Fox News has ended its contract with Sarah Palin, the former Alaska governor and running mate to 2008 presidential candidate John McCain, a Fox spokesperson confirmed to Politico Wednesday. Palin will continue to appear from time to time as a guest on Fox and Fox Business shows, but she will no longer be a commentator for the network.

The relationship ended amicably June 1, the Fox spokesperson said. One week after the reported termination date, Palin appeared on "The Sean Hannity Show" and weighed in on the controversy surrounding the reality-TV Duggar family, in the wake of an underage sex scandal involving one of the family members.

This is not the first time Fox has supposedly ended its relationship with Palin.
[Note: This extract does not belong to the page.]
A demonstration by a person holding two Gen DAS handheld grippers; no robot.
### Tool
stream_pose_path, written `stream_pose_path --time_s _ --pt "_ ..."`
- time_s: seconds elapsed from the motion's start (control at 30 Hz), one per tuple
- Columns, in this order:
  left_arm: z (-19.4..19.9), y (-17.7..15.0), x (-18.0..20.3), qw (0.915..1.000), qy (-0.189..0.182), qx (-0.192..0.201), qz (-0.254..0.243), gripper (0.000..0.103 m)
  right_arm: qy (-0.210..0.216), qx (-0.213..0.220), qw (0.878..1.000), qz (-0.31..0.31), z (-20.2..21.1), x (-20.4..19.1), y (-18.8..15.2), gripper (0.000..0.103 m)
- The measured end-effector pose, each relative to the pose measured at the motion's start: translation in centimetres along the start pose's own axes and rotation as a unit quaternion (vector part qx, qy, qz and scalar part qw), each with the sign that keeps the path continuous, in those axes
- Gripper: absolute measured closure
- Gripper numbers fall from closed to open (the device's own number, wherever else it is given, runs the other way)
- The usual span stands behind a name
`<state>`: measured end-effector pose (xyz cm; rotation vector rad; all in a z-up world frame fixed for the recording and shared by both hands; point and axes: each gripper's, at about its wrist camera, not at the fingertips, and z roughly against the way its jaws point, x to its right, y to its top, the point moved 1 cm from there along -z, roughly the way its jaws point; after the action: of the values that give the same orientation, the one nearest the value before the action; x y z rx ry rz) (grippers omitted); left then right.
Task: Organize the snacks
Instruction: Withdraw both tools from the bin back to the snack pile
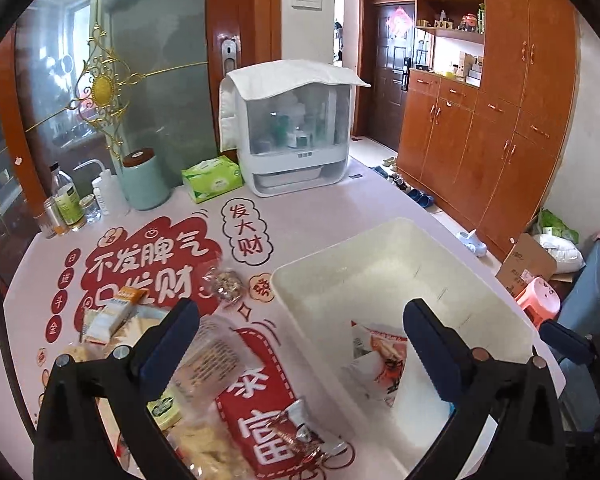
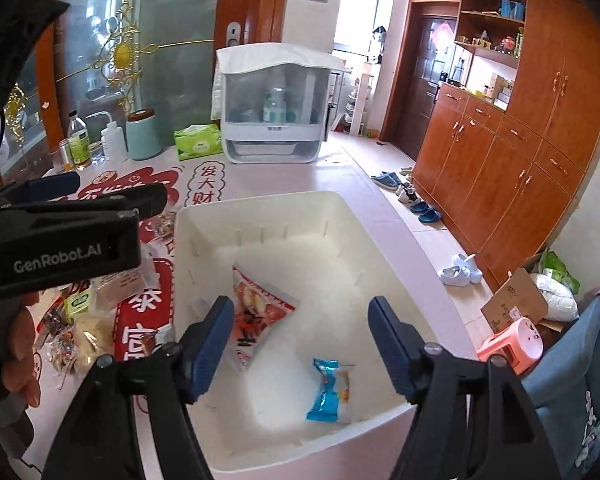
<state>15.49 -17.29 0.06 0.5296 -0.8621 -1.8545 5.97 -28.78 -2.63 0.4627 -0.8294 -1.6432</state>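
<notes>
Here we count two snack packets inside the white bin (image 2: 384, 248): one red-and-white packet (image 2: 260, 312) towards its far left side, and one blue-and-clear packet (image 2: 332, 390) near its near wall, well apart from each other. The left gripper (image 1: 300, 328) stands wide open above the bin's left rim, holding nothing. The right gripper (image 2: 300, 332) is partly open over the bin interior, also empty. On the tablecloth (image 1: 300, 208) left of the bin lies a loose pile of snacks (image 1: 196, 360); we make out perhaps six or seven wrappers there, overlap preventing a firm count. One green tissue pack (image 1: 212, 180) sits behind.
</notes>
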Motion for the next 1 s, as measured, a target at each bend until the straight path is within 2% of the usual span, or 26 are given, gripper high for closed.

In January 2013, a spokeswoman told the New York Times that the $1 million annual contract was over.

Palin’s Facebook page did not appear to contain references to this most recent termination, although it did promote her June 8 appearance with Sean Hannity.
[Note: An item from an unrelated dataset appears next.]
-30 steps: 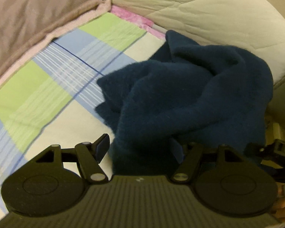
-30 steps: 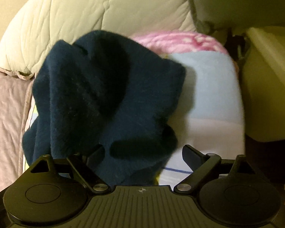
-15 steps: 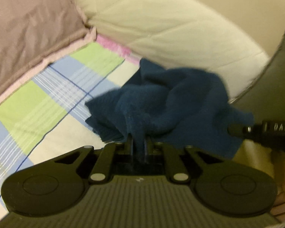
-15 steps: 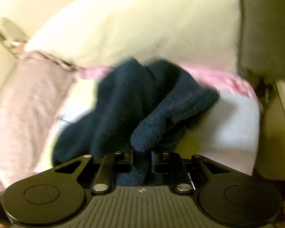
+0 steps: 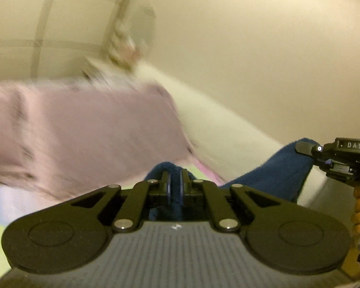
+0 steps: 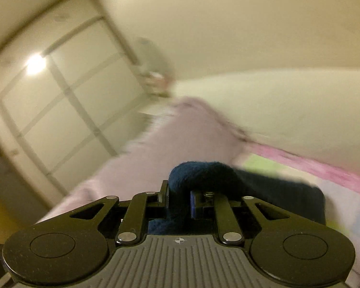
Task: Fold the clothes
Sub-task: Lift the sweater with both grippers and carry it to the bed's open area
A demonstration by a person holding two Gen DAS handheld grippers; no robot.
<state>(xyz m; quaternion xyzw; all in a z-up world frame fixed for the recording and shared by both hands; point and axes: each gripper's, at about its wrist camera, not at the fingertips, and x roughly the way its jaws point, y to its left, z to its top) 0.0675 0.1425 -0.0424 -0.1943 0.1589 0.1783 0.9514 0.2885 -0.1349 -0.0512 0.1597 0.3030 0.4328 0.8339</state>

The stalwart, if often mocked, conservative politician has contributed to Fox since 2008. “Palin is a contributor for Fox News, where she offers her political commentary and analysis across all Fox News platforms, including Fox Business Channel, and Fox News Radio. She also participates in special event political programming for Fox Broadcasting,” reads Palin’s biography on Fox News, where she is described as an “on-air personality.”

Reasons for the split were not immediately clear, but Politico suggested she was considered less relevant in the upcoming election cycle than she was subsequent to the 2008 presidential campaign, where she was the first woman to run on the presidential ticket for the Republican Party. She remains involved in the 2016 races, and she has a political action committee, SarahPAC, that has come under scrutiny in the past for irresponsible spending.

Palin is well known for her verbal gaffes, many of which have occurred during appearances on Fox programs. On Fox News Sunday in June 2011, Palin defended her claim that Paul Revere warned the British, saying, “I know my American history.”